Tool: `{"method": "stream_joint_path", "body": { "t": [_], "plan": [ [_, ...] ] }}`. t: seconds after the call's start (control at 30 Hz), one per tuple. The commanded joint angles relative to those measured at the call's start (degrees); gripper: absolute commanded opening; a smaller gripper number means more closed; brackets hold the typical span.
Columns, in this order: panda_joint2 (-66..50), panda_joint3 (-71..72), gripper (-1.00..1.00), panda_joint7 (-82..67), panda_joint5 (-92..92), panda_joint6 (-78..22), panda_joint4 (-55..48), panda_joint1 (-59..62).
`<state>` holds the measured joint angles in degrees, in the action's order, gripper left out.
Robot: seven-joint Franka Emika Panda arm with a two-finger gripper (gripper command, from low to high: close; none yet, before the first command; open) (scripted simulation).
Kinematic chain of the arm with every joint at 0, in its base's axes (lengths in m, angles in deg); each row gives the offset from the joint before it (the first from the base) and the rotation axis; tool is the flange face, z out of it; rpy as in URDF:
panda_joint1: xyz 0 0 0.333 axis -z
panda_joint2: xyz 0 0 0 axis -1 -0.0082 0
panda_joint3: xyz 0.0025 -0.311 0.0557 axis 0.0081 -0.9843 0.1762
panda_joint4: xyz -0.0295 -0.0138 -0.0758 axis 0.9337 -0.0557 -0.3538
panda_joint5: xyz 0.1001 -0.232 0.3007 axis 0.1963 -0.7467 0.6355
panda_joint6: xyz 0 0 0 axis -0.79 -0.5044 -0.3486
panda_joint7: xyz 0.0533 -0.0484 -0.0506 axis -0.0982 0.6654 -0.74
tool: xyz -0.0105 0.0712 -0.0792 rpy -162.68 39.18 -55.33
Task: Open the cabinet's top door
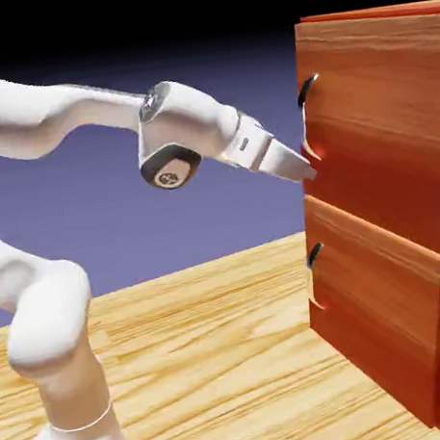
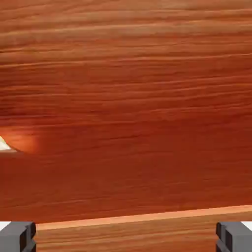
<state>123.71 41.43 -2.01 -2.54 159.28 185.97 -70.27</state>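
Observation:
The cabinet stands at the right of the exterior view, a tall reddish-brown wood-grain box. Its top door carries a curved dark handle on its left edge. My gripper points at the door just below the handle's lower end, close to the wood or touching it. In the hand view the top door fills almost the whole picture. My gripper is open: its grey fingertips sit far apart in the bottom corners, nothing between them. The handle is not visible there.
The shorter lower panel with its own dark handle sticks out slightly further than the top door; its top edge shows as a light strip. The cabinet stands on a light wooden table.

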Motion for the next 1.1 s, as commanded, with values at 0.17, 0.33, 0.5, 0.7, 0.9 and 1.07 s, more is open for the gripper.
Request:
{"method": "stream_joint_path", "body": {
  "t": [0.17, 0.33, 0.5, 0.7, 0.9, 1.07],
  "plan": [
    [3.2, 5.9, 0.00, -9.7, 15.0, -1.5, -2.0, 5.8],
    [6.0, 10.8, 0.00, -17.7, 27.4, -2.8, -3.7, 10.6],
    [8.7, 15.7, 0.00, -25.8, 39.9, -4.1, -5.4, 15.4],
    [11.9, 21.6, 0.00, -35.4, 54.8, -5.6, -7.4, 21.2],
    [15.2, 27.5, 0.00, -45.1, 69.8, -7.1, -9.4, 27.0],
    [17.9, 32.5, 0.00, -53.1, 82.2, -8.4, -11.1, 31.8]
  ]
}}
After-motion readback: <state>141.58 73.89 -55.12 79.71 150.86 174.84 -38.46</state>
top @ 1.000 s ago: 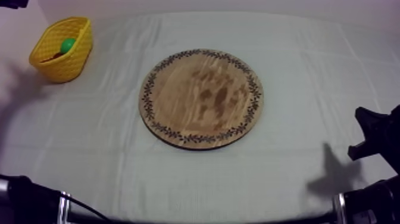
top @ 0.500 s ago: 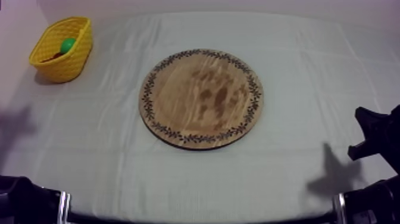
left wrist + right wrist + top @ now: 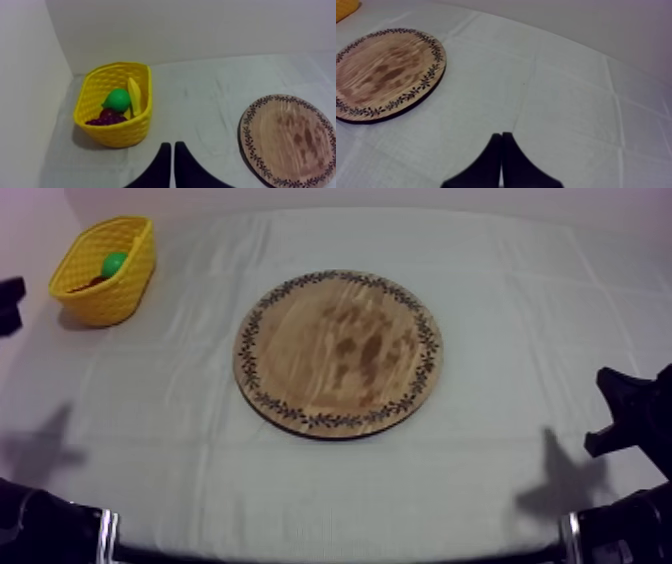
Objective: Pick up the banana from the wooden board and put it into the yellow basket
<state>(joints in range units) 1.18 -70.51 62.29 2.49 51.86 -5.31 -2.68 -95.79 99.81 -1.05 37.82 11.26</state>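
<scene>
The banana [image 3: 134,95] lies inside the yellow basket [image 3: 117,137] and the wooden board [image 3: 340,353] is bare, so placement appears complete; left end effector [image 3: 173,150] and right end effector [image 3: 502,140] have fingers together, empty, needing only parking.

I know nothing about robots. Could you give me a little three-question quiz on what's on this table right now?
1. True or false: the banana lies on the wooden board.
2. What shares the yellow basket with the banana? A) a pear and grapes; B) nothing; C) a second banana.
3. Fill in: the left end effector has its fingers ___ (open or shut).

Key: 1 false, the banana is in the basket. 2 A. 3 shut.
</scene>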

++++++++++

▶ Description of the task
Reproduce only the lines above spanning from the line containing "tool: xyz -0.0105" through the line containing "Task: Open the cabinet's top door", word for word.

▶ Answer space
tool: xyz -0.0105 0.0712 -0.0792 rpy -162.68 39.18 -55.33
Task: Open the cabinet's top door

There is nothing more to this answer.